Suku bunga global dan kebijakan moneter negara maju (The Fed AS, ECB, dan lain) mempengaruhi suku bunga obligasi dan kredit di Indonesia. Bila suku bunga global naik, tekanan biaya pinjaman bisa meningkat.
Instrumen Kebijakan & Arah Strategis Purbaya
Agar target 6% Q4 dapat dikejar (atau mendekati), Purbaya harus menggerakkan instrumen kebijakan secara terkoordinasi dan cepat. Berikut langkah-langkah utama yang bisa dan sedang ia tempuh:
1. Penarikan likuiditas dari BI dan penyaluran ke bank & sektor riil
Penarikan dana sebesar Rp 200 triliun dari BI ke bank negara (HIMBARA) atau lembaga keuangan produktif merupakan langkah berisiko tinggi tetapi berpotensi mendorong pertumbuhan jika disalurkan cepat.

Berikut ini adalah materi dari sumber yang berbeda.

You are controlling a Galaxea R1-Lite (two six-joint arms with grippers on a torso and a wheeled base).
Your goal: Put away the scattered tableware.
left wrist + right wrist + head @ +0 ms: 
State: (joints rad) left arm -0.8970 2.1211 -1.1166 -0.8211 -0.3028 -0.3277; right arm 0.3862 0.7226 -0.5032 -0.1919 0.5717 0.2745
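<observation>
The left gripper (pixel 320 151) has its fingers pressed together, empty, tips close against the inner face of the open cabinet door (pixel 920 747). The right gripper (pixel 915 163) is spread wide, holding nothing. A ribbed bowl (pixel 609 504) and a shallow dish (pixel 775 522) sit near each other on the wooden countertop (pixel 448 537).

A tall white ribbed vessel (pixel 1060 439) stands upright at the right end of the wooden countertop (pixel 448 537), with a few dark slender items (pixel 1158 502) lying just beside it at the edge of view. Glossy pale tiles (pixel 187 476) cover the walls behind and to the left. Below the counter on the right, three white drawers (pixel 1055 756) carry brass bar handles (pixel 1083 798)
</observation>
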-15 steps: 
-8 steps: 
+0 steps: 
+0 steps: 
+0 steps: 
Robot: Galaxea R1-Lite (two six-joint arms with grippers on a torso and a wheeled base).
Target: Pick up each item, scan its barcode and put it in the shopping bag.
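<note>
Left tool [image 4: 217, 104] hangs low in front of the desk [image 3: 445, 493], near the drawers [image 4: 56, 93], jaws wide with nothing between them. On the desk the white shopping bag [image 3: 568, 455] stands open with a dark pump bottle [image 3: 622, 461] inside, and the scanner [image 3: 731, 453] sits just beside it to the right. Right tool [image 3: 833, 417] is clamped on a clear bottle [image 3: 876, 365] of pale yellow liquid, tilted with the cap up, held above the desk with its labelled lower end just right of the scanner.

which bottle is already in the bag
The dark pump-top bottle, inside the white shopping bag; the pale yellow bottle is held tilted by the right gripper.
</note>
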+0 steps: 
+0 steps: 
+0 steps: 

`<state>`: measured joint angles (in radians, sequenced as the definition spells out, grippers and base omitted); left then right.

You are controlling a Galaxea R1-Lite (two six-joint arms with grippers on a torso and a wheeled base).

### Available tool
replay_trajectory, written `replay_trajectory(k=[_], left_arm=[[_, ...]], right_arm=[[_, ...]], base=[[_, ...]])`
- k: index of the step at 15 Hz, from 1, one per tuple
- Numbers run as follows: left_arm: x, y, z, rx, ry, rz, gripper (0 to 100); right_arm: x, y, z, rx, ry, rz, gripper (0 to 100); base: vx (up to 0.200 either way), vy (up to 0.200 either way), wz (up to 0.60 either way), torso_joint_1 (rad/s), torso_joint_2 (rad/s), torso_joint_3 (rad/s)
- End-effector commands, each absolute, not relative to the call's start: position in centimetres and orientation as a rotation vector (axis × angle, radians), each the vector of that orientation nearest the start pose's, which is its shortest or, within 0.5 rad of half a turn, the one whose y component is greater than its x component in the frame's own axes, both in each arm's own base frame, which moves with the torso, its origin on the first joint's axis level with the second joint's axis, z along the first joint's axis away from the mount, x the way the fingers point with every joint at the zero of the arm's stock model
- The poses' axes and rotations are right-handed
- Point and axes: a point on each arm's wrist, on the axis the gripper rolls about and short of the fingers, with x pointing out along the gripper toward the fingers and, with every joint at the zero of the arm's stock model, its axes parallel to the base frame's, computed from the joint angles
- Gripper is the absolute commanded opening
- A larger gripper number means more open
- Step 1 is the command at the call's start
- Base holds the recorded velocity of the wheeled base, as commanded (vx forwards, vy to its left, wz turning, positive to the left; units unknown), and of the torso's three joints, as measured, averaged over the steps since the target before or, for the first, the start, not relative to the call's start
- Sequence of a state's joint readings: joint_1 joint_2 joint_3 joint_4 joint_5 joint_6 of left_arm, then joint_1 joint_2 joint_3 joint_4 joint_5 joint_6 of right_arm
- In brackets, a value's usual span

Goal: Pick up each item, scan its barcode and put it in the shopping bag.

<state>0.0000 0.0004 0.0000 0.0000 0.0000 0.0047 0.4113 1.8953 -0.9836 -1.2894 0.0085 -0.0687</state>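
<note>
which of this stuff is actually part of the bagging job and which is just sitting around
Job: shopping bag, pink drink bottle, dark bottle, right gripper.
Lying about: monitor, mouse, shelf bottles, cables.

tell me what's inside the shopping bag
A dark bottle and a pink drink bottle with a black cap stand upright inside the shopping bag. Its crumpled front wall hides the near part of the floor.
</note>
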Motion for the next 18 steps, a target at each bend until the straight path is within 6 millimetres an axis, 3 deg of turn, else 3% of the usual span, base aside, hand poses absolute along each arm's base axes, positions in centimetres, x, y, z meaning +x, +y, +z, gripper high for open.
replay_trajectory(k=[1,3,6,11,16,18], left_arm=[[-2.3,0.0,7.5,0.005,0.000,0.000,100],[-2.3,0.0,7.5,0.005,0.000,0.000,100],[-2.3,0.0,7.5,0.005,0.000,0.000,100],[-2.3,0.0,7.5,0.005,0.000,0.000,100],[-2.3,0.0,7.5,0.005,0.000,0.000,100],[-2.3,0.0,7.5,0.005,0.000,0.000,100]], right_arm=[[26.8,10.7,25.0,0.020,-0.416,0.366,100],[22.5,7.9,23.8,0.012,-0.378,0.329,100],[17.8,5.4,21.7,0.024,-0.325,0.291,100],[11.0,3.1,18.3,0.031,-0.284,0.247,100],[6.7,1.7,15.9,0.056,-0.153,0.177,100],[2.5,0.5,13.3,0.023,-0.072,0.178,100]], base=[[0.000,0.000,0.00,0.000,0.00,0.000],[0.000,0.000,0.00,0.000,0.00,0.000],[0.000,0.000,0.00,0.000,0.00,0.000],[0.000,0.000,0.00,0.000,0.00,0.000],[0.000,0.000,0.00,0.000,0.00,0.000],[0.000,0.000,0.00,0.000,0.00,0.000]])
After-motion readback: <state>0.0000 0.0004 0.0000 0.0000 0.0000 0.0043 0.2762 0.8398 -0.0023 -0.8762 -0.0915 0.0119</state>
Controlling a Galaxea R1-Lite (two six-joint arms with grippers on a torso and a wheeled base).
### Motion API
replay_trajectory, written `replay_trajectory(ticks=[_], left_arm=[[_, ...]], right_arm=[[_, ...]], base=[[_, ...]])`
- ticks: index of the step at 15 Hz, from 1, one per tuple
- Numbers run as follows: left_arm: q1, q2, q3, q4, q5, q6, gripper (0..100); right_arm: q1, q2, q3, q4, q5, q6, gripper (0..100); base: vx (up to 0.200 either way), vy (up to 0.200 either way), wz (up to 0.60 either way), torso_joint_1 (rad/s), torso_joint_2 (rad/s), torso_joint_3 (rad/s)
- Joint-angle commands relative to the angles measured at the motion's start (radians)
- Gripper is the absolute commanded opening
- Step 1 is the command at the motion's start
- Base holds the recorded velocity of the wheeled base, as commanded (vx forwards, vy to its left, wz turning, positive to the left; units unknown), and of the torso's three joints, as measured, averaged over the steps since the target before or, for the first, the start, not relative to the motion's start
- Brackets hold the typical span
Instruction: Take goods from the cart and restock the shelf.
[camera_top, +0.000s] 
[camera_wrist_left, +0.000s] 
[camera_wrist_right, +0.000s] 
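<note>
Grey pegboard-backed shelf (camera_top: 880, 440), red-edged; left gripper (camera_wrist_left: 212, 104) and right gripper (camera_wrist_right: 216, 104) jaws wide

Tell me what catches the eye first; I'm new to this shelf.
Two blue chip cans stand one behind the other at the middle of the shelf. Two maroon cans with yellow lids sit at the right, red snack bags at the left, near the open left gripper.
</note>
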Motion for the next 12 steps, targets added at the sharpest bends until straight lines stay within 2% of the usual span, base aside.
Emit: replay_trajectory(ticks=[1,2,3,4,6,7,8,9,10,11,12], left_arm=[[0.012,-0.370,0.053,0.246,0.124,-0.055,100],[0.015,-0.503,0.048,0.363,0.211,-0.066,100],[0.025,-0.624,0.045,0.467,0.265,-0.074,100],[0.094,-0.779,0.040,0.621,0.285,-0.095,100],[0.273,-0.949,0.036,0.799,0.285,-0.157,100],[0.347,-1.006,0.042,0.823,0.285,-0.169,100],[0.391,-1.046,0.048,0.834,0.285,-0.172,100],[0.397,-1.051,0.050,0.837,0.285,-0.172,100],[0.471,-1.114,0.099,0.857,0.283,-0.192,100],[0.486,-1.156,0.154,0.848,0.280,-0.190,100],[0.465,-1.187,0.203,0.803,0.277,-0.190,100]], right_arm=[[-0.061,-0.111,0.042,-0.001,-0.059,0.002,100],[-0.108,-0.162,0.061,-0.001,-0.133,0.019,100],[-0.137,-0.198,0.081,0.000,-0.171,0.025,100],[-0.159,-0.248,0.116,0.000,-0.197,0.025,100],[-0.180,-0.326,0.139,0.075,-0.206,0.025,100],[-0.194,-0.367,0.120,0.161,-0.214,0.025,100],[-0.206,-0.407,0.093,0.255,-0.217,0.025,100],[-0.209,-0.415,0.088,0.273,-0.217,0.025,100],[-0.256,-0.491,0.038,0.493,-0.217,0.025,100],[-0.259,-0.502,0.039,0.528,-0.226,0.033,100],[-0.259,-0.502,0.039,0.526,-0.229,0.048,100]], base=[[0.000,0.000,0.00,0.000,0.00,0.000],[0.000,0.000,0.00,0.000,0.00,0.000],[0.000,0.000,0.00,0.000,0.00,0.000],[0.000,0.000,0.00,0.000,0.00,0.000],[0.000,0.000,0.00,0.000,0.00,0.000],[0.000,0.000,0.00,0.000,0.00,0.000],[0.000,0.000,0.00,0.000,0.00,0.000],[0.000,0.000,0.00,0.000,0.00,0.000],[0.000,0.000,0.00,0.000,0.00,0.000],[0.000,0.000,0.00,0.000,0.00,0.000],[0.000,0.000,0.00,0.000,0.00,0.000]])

Purbaya juga mempertimbangkan pemindahan sebagian dana dari simpanan pemerintah di BI ke bank daerah regional agar penyalurannya lebih cepat ke sektor lokal.
Kendala utama: seberapa cepat bank bisa menyalurkan kredit ke sektor produktif; regulasi KUR, persyaratan jaminan, dan tingkat suku bunga akan menjadi hambatan teknis – jika terlampau kencang deregulasi, risiko penyalahan dana atau kredit macet meningkat.